(Auteur: Hans Ellenbroek)
Bernardus (Nard) Schilte (1805-1896) legde in 1829 de basis voor het huidige bedrijf B. Schilte en Zonen's Houthandel en Houtwarenfabriek BV. De timmerman begon voor zichzelf, in eerste instantie in een compagnonschap met Huib van Heiningen uit Lopikerkapel. Een poosje later zette hij de zaak alleen voort en bracht deze over van Lopikerkapel naar IJsselstein, waar hij in de Voorstraat (nu IJsselstraat 35 en 37) bij de hoek met de Walstraat twee woningen kocht, die hij als timmermanswinkel ging gebruiken en als woning voor zichzelf en zijn ouders. In 1838 kocht Nard Schilte van koopman Jan de Haan het pand op de hoek van de Achterstraat (Utrechtsestraat) en de Voorstraat (nu IJsselstraat) met een grote strook grond langs de zuidwestzijde van de Utrechtsestraat tot aan de bocht en bracht de timmerwinkel over naar het pand, waar hij ook met zijn gezin ging wonen. Na het overlijden van houtdraaier Gerard Brouwer in 1858 nam hij twee draaibankjes en wat gereedschap van de erfgenamen over om houten deurkrukken te gaan maken en deze gebeurtenis wordt door de bedrijfsdirectie beschouwd als het begin van de huidige houtwarenfabriek.

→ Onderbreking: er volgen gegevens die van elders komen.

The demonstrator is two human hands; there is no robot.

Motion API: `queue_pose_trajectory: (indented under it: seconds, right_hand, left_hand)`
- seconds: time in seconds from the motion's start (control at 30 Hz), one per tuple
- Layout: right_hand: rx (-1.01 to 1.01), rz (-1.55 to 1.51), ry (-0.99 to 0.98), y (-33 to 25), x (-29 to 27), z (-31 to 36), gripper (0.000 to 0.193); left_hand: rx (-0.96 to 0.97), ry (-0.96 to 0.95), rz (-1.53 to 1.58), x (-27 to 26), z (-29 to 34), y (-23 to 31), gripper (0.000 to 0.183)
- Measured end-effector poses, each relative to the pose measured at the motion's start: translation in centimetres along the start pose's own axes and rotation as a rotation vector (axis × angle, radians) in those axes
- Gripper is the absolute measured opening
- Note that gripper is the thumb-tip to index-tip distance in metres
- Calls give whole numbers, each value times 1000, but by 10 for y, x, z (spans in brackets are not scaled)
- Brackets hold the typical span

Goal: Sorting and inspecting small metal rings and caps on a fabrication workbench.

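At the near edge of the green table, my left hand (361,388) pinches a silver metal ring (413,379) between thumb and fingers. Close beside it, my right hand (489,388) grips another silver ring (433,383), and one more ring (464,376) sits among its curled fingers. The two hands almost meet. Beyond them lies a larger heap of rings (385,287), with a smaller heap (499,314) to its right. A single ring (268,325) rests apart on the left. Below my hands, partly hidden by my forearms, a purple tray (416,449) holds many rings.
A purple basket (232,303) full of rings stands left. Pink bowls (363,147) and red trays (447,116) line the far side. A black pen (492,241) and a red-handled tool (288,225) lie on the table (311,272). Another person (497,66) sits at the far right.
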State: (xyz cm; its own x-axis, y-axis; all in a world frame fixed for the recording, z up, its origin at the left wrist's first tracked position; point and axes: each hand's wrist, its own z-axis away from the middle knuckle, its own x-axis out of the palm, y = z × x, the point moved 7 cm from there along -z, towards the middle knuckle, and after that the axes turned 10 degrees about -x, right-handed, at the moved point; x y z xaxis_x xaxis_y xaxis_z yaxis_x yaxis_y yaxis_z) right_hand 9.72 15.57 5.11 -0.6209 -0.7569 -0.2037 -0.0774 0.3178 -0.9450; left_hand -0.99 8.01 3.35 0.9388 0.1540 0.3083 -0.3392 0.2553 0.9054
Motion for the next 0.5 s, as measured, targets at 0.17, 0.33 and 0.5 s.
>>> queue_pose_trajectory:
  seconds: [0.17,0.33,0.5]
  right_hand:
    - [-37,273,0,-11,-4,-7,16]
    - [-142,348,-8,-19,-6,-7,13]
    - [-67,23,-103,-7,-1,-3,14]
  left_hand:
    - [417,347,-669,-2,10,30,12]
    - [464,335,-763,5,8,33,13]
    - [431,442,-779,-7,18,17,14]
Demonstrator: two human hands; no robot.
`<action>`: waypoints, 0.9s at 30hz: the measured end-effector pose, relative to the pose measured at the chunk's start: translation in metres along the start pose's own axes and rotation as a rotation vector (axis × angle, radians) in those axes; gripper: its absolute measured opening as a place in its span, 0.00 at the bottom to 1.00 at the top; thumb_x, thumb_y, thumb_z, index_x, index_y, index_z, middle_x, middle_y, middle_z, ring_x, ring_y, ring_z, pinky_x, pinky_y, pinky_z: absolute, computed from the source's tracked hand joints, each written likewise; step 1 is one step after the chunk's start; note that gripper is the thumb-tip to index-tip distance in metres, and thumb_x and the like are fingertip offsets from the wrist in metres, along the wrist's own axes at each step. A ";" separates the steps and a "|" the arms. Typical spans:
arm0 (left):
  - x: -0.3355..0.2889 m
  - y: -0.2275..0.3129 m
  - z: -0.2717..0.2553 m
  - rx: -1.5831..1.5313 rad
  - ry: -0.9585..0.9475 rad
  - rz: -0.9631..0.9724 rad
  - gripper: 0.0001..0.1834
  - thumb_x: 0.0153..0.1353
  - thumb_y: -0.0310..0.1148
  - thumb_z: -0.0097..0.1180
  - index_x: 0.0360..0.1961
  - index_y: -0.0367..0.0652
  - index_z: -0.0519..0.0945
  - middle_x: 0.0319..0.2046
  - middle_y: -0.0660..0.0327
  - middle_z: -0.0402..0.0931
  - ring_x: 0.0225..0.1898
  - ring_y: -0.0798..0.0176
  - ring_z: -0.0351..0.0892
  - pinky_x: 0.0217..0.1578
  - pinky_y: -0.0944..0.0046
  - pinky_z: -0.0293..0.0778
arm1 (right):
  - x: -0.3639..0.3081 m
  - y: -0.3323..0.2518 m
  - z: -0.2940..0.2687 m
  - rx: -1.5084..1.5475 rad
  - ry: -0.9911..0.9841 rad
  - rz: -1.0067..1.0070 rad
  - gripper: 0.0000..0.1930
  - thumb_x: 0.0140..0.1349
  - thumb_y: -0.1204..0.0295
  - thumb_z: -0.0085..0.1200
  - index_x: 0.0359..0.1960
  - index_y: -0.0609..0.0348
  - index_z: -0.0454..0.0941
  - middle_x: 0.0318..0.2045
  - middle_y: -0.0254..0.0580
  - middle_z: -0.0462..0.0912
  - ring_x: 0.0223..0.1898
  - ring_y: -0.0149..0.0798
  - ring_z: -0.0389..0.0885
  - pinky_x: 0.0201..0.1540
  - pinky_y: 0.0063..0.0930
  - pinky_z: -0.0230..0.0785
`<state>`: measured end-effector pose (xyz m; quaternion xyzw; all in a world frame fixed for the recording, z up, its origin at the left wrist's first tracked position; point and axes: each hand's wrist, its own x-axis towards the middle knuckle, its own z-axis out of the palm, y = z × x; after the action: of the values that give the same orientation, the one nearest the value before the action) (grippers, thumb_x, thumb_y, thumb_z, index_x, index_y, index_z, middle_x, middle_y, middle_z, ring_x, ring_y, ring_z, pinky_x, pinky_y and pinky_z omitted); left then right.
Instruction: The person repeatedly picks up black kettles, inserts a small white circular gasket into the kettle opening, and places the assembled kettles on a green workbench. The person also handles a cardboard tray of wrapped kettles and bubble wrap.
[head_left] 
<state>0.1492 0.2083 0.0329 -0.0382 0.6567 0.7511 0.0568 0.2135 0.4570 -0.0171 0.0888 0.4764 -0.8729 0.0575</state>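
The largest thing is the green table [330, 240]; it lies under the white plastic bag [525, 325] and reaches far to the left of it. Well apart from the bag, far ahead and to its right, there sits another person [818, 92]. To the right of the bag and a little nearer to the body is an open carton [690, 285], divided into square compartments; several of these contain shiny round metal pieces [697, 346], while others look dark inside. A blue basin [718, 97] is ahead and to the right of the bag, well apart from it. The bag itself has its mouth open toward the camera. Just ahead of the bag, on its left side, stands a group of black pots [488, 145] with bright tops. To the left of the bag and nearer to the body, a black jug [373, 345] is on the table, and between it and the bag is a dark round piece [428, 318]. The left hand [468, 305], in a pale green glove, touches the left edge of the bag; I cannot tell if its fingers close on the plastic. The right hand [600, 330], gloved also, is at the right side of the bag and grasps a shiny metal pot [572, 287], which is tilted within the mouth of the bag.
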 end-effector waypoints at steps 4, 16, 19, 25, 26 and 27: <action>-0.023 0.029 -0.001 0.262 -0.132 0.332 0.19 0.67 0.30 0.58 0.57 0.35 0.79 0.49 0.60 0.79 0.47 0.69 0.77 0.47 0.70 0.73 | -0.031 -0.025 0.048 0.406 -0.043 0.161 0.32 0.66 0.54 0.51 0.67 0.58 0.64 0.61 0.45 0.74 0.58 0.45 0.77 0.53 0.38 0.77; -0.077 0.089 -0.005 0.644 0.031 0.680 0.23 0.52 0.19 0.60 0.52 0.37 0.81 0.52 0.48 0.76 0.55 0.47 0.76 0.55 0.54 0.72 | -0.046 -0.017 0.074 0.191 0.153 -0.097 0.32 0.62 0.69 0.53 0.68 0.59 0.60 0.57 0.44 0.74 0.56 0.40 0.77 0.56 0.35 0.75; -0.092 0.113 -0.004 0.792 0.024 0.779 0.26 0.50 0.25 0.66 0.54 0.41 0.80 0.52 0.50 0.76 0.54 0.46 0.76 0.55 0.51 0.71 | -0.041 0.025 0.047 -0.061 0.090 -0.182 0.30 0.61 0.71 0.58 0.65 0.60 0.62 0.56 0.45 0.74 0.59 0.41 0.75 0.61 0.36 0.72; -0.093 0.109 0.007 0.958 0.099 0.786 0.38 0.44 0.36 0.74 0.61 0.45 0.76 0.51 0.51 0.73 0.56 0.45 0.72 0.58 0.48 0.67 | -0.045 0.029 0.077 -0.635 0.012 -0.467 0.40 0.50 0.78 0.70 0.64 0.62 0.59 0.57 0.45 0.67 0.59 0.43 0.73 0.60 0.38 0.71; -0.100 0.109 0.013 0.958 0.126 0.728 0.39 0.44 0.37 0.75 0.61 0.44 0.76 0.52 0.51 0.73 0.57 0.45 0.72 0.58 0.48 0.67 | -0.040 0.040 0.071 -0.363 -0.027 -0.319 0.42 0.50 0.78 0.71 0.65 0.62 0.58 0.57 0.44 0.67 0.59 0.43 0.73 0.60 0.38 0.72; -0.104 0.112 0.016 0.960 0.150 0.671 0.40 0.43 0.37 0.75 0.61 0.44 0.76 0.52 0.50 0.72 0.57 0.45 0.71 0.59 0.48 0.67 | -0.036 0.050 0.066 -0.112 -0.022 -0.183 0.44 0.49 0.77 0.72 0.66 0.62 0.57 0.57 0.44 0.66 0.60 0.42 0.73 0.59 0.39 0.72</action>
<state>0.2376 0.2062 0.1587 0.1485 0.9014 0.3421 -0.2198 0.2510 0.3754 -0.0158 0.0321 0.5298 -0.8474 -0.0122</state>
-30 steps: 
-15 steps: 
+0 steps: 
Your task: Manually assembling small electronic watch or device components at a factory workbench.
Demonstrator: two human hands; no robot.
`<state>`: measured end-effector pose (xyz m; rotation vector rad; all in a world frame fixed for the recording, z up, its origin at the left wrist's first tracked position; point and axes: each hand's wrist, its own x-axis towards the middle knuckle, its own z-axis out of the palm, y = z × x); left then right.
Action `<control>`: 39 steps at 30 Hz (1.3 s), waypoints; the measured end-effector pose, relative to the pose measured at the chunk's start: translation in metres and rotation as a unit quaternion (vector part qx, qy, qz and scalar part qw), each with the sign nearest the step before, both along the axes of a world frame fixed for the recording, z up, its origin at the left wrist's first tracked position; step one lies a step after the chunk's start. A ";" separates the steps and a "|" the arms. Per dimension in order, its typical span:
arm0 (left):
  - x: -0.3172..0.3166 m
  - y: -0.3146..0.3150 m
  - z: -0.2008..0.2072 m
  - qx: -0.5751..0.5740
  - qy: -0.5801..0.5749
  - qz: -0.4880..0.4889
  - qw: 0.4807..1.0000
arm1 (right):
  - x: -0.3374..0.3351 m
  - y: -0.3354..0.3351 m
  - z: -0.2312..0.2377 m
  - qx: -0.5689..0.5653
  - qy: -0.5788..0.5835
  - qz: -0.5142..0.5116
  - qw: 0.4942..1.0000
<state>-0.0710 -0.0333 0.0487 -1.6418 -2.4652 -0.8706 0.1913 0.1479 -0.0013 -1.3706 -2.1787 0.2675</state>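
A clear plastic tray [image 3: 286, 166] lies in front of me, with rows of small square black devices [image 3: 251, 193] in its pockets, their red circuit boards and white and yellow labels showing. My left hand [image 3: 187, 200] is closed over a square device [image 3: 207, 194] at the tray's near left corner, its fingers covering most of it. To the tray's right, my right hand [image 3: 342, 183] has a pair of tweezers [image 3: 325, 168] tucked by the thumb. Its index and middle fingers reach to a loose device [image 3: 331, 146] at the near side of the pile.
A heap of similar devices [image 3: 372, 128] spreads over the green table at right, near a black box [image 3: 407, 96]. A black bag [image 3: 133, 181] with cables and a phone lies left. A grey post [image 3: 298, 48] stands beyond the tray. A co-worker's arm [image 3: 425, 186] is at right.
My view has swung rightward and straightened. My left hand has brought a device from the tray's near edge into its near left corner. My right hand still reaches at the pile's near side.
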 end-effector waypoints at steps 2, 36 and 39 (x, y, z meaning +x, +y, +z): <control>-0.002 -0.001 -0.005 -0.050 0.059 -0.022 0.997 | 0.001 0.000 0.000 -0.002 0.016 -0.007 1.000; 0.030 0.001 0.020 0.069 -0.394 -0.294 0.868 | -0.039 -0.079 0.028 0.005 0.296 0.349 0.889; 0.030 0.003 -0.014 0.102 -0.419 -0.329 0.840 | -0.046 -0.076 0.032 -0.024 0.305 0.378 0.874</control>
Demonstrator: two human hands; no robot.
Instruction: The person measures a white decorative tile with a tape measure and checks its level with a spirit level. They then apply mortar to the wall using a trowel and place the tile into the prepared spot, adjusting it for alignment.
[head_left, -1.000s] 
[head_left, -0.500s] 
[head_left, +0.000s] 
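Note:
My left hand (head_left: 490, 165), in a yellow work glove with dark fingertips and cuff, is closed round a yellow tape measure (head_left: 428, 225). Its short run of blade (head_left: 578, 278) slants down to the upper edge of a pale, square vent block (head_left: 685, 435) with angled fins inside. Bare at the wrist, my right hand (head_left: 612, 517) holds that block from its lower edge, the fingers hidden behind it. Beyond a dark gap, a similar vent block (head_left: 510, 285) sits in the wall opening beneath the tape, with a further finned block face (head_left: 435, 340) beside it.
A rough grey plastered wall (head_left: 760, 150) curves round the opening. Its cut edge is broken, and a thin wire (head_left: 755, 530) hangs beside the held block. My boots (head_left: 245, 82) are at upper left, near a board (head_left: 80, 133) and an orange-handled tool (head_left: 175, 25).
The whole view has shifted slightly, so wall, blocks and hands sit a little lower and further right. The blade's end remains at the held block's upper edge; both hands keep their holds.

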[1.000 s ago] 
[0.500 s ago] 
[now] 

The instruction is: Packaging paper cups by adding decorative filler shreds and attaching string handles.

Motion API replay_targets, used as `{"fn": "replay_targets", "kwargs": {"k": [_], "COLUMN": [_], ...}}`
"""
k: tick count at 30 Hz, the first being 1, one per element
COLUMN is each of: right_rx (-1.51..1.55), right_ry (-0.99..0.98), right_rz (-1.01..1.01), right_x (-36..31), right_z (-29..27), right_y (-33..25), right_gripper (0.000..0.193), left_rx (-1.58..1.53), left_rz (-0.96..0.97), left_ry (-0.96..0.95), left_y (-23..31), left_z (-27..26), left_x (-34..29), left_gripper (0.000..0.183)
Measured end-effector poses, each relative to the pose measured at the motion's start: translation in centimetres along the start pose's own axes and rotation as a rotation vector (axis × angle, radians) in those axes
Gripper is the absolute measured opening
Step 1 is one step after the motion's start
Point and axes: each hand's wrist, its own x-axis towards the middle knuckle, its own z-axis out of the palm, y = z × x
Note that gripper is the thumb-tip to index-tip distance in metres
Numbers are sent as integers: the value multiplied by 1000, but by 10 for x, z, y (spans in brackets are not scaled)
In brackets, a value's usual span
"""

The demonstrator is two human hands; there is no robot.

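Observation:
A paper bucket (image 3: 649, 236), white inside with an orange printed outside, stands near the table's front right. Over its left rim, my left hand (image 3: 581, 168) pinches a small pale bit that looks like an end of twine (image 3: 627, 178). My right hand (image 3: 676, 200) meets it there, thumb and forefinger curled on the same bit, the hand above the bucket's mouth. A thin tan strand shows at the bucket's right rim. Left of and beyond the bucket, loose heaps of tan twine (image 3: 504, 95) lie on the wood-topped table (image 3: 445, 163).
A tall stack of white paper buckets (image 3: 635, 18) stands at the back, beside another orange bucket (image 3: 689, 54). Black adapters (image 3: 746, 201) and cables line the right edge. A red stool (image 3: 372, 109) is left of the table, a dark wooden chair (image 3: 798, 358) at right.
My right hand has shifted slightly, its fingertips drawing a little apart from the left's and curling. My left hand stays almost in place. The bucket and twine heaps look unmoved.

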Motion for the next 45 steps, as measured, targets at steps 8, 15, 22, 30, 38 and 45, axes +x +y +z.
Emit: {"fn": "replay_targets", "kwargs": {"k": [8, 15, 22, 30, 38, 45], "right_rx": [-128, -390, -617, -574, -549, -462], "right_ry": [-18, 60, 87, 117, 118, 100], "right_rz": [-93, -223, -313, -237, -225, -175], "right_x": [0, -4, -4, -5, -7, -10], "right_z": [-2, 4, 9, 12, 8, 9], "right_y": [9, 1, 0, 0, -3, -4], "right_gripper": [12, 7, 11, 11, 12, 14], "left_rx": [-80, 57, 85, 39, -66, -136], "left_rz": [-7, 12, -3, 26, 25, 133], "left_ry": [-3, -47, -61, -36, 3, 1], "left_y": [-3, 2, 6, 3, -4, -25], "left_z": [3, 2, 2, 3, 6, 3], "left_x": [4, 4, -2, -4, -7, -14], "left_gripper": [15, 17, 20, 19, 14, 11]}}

In 1870 kocht Nard Schilte een
hoofdwoning met vier arbeiderswoningen en verderop twee woningen
met veel grond er omheen aan de overzijde van de Utrechtsestraat
(nu 2 t/m 10, kapsalon en woning). Daar liet hij in 1872 een
fabriekgebouw bouwen van twee verdiepingen, o.a. voor de eerste
stoomdraaimachine. In 1880 telde het bedrijf 34 werknemers en werd
een vennootschap onder firma met als vennoten naast Bernardus
Schilte senior zijn zonen Gerardus Antonius (Gert, 1845-1923),
Bernardus Hendricus (Bert, 1850-1925) en Hendricus Johannes (Hein,
1853-1919). De oudste zoon Albertus (Bart) was in 1872 al op
31-jarige leeftijd overleden.
Na aankoop van een stuk grond van de gemeente langs de stadsgracht (ter hoogte van het huidige parkeerterrein vanaf de bocht in de Utrechtsestraat tot voorbij de kerk) in 1891 bouwde Schilte & Zonen daar meerdere bedrijfsgebouwen en loodsen. In 1878 kocht het bedrijf op een openbare veiling de voormalige hoepelmakerij met knechtswoning van Jacobus Nieuwesteeg langs de weg naar Eiteren en liet op het erf vier houtloodsen bouwen, die in 1906 werden vernieuwd (ter hoogte van Eiteren 8). In 1893 kocht het bedrijf van Johannes B. Groeneveld een huis met grond verderop langs de IJssel, waar drie grote houtloodsen werden gebouwd (ter hoogte van Scheepsjager en Veerschipper). Deze locatie werd in 1905 uitgebreid met nog drie loodsen. In 1904 kocht de firma een stuk grond aan de overzijde van de IJssel, waarop het bedrijf een geheel nieuwe houtwarenfabriek liet bouwen (huidige locatie).
In 1913 werd de firma onder vennootschap omgezet in een naamloze vennootschap. Omdat de drie broers Schilte de zestig al waren gepasseerd en geen kinderen hadden die hen zouden kunnen opvolgen, werden de drie zonen van hun zuster Cornelia, die met de smid Wilhelmus Pompe was getrouwd, als medeaandeelhouders benoemd. Zo kwamen de drie broers Wilhelmus Bernardus (Willem), Bernardus Gerardus (Ber) en Gerardus Cornelis (Gerard) Pompe in de directie en volgden zij later hun ooms op. De fabriek ontwikkelde zich tot specialist in schoolmeubelen en speel- en leermiddelen van hout en concentreerde zich steeds meer op de huidige locatie, waar in 1993/1998 een geheel nieuw bedrijfscomplex werd gebouwd. Bernardus G.M. (Bep) Pompe, de zoon van Ber, volgde zijn ooms in 1956 op en in 1987 kwam zijn zoon Willibrordus H.M. (Wilbert) Pompe in de directie.